[DATA SEGMENT]
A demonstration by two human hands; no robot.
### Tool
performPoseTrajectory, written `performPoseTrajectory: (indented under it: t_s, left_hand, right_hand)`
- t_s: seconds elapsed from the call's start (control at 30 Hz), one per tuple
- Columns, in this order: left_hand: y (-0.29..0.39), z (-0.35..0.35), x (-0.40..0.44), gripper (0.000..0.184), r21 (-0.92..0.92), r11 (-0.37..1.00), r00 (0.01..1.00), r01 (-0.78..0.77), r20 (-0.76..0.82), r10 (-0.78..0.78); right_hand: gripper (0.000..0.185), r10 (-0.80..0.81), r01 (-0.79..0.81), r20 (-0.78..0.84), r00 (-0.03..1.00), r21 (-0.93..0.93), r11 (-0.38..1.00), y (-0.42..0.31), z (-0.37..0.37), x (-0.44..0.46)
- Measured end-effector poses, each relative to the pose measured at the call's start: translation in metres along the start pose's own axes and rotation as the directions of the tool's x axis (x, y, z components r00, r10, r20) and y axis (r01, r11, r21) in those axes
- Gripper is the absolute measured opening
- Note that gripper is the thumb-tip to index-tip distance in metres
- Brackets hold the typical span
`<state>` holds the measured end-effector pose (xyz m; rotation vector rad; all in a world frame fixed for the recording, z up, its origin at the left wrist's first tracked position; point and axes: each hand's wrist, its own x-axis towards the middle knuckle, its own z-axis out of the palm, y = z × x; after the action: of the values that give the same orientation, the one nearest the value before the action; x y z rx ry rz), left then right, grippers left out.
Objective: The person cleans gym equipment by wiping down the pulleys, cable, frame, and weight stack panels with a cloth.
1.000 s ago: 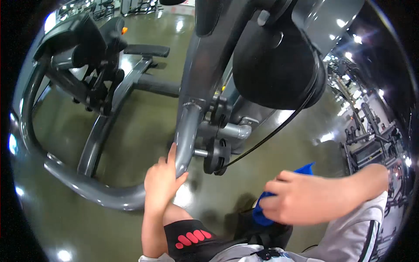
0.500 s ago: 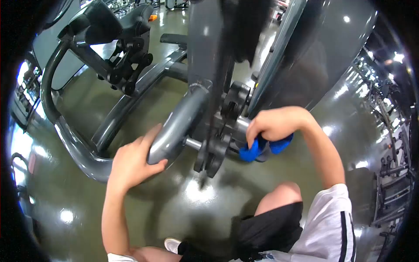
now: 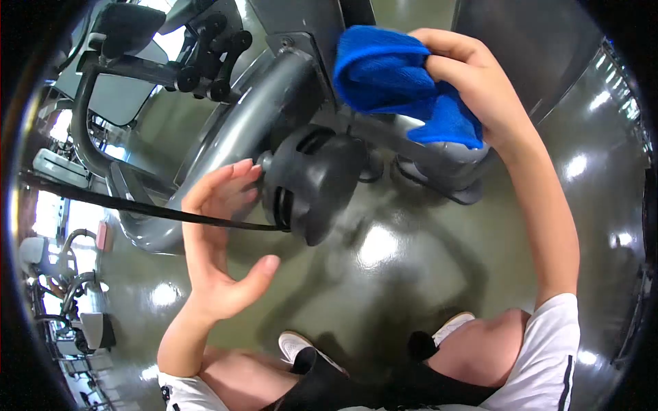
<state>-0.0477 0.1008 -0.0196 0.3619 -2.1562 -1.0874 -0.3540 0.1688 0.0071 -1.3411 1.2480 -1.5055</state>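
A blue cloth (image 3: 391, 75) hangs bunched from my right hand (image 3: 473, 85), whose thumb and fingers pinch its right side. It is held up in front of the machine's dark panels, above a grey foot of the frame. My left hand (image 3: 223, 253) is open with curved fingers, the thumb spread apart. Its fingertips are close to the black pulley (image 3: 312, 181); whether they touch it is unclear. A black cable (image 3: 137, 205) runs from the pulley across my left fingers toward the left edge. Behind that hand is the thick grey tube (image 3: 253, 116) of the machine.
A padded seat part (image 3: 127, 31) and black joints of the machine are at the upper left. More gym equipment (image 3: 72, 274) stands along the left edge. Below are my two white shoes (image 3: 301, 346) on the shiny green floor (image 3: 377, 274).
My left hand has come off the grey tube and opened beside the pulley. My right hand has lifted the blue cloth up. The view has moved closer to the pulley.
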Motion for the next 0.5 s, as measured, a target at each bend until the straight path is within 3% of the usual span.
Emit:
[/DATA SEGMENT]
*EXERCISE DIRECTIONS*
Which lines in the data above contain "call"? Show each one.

*SOLUTION TO THE EXERCISE*
- t_s: seconds elapsed from the call's start (control at 30 Hz), one per tuple
- Measured end-effector poses, each relative to the pose measured at the call's start: translation in metres along the start pose's own axes and rotation as the directions of the tool's x axis (x, y, z components r00, r10, r20) and y axis (r01, r11, r21) in those axes

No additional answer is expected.